If you cast your eyes across the tracklist for Let England Shake, PJ Harvey’s eighth studio album, you’d be forgiven for thinking it was the contents of an anthology of English war poetry. And fair enough. The lyrics were written long before they were put to music – meaning they’re also basically poems. “Blown and shot out beyond belief / Arms and legs were in the trees,” she sings over sweet, jangling autoharp (which she learned for this record especially!) at the beginning of “The Words That Maketh Murder”, the title of which sounds like a Smiths song, but could also feasibly be something plucked from the works of Wilfred Owen.
Some might not be keen on this side of PJ—there are no lo-fi rock anthems a la 1992—but others regard it as some of her greatest work. So much of this 2011 release is unexpected, masterful and rich with imagery. Where PJ once used vivid, apocalyptic lyricism to sing about her own personal wars—in romance, sex and death—this time she swivels the lens outwards, towards actual wars. “The scent of thyme carried on the wind / Stings my face into remembering,” her voice floats, higher than it’s ever been, over folk strums on “On Battleship Hill”. Before the album’s release she told Andrew Marr that her “biggest fear would be to replicate something I've done before.” It’s a fear she needn’t have worried about.
PJ’s literary energy doesn’t just end with the fact this album—which won her a second Mercury Prize, by the way (the first was for Stories From the City...)—follows the longstanding artistic tradition of turning the bleak, bloody sadness of war into words. She also worked closely with photographer and filmmaker Seamus Murphy, who created a dozen short films around this record. In 2015, the pair collaborated again for The Hollow of The Hand, PJ Harvey’s first poetry book, released on Bloomsbury. Like Patti Smith, Leonard Cohen and Nick Cave before her, here PJ is an artist just as appreciated for her pen to paper, as her hand to guitar.
Playlist: "Let England Shake" / "The Glorious Land" / "The Words That Maketh Murder" / "On Battleship Hill" / "England" / "In the Dark Places" / “Written on the Forehead” / “The Colour of the Earth”
So you want to get into: Politically-minded PJ Harvey?
When artists reach a certain stage in their decades-long careers, they often go one of two ways. They either switch up their sound in an effort to stay relevant and match whatever the youths are into (“Let’s just say, I was listening to a lot of grime while writing this album”—aging white rock star, five years after grime reached its peak). Or they essentially give no fucks about any of that, and write about the things that matter to them in that moment, utilising their huge platform and an already engaged audience.
PJ Harvey chose the second route, and her most recent album, The Hope Six Demolition Project, released in 2016, sees her lean further into social issues. The album's title is a reference to the HOPE VI projects in Washington DC, where run-down public housing has been demolished to make room for less affordable homes. Elsewhere, she sings about ethnic cleansing in Kosovo (“The Wheel”) and war-torn communities in Afghanistan (“The Ministry of Defence”). The release drew criticism for responding to issues without offering solutions, but in a twist of events, it also became PJ's first UK No. 1 album—more than two decades after she first emerged.
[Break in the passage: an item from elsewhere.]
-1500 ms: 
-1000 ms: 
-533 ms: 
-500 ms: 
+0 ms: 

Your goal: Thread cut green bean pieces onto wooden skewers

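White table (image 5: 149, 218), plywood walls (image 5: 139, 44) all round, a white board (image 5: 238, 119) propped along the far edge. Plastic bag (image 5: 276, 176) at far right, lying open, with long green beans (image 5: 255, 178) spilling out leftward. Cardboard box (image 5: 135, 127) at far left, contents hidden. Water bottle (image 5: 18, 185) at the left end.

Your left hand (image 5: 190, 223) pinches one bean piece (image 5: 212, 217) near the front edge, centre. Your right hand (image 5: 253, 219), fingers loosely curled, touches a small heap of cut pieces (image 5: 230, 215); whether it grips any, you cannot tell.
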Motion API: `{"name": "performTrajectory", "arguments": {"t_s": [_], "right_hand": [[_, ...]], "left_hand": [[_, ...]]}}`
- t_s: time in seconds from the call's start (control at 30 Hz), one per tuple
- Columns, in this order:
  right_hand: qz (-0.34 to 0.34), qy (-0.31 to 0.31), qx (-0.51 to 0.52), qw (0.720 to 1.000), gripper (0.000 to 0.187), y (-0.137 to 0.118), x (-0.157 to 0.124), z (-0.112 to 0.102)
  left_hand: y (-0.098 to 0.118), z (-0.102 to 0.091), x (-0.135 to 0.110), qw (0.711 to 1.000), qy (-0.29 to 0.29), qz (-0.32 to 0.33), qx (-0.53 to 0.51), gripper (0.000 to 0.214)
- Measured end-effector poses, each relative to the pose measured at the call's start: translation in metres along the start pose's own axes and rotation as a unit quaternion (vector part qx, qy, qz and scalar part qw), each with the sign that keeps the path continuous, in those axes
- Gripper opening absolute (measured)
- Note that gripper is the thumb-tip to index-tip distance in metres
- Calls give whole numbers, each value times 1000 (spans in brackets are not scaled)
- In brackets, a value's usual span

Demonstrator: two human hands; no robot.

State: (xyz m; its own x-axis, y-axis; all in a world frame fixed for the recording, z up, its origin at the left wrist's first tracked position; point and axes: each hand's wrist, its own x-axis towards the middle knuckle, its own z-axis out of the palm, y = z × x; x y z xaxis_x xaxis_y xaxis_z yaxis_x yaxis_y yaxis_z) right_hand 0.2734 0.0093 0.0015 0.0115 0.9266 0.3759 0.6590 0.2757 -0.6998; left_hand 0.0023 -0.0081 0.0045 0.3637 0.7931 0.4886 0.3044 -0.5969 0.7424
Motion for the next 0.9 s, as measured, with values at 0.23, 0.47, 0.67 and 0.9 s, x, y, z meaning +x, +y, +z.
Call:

Sonically, this side of PJ Harvey properly embraces American blues, rock and folk. She uses her actual voice less—there’s no screaming, shout-singing or guttural growls like in earlier tracks – and instead pushes her lyricism and instrumentation center stage. Accordions and autoharps, flutes and saxophones, violins and clarinets, whistles and hand claps... The Hope Six Demolition Project is an explosive euphony of sound and movement. If PJ Harvey started out as a kind of impulsive grunge rocker who screamed her mind, this album sees her step into her current form: a thoughtful storyteller—more interested in the world around her, than whatever lies inside.
Playlist: "The Community of Hope" / "The Ministry of Defence" / "Chain of Keys" / "Near the Memorials to Vietnam and Lincoln" / "The Orange Monkey" / "The Ministry of Social Affairs" / “The Wheel” / “Dollar, Dollar”
@daisythejones / @_joelbenjamin_
This article originally appeared on VICE UK.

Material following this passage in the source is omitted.